▸ Task description
Only one stretch of the data below is wanted: the lines starting at the one with "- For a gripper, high" and ending at the one with "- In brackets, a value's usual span", both included, given again exactly.
─── Provided data
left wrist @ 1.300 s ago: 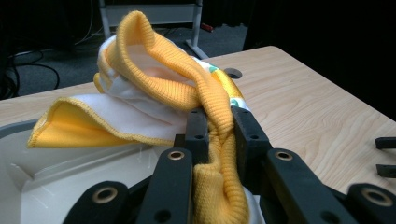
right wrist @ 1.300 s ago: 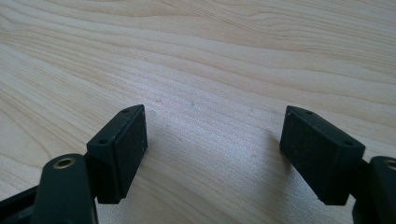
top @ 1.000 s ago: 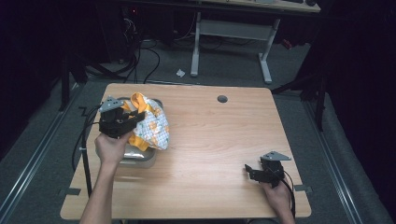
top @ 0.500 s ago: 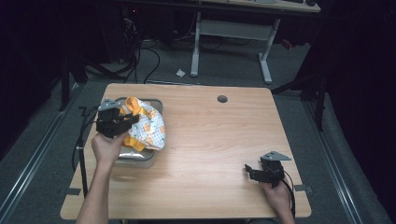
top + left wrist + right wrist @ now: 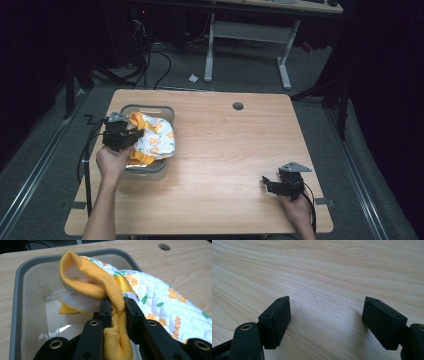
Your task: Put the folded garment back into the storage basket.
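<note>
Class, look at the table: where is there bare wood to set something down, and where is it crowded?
Free: the wide middle of the table, between the grey bin and the right gripper, and the far right corner beyond the round hole. Crowded: the left side, where the left gripper pinches the orange-and-white garment that spills over the bin's rim.

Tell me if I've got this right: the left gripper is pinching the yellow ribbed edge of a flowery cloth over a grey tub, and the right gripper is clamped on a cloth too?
Not quite. The right gripper holds nothing: the right gripper view shows its jaws wide apart over the bare wooden table. The rest is right: the left gripper pinches the yellow ribbed edge of the flowery cloth over the grey tub.
</note>
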Demonstrator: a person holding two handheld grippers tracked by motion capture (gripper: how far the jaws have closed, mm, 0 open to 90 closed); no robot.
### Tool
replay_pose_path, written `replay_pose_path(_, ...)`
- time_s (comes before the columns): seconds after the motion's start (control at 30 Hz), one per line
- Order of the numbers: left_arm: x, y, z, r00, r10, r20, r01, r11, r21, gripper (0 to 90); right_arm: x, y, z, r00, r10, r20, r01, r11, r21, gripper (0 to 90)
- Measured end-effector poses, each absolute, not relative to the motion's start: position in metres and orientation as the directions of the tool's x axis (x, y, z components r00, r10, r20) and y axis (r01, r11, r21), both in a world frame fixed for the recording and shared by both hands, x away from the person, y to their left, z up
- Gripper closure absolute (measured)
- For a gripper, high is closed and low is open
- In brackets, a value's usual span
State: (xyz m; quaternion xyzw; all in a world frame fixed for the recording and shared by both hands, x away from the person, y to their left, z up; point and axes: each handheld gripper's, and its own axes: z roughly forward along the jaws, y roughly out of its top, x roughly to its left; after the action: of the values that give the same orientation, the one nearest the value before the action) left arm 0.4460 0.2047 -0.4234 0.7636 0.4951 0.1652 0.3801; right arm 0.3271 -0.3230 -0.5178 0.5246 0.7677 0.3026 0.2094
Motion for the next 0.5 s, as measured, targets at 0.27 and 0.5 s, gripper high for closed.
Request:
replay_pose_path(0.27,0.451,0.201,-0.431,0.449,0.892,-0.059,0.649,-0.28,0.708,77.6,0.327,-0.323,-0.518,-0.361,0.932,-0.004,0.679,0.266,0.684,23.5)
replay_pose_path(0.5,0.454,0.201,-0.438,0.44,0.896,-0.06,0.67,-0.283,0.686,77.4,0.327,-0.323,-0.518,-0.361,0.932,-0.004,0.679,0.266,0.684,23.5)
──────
▸ Answer space
- For a gripper, high is closed and low is open
- In brackets, a value's usual span

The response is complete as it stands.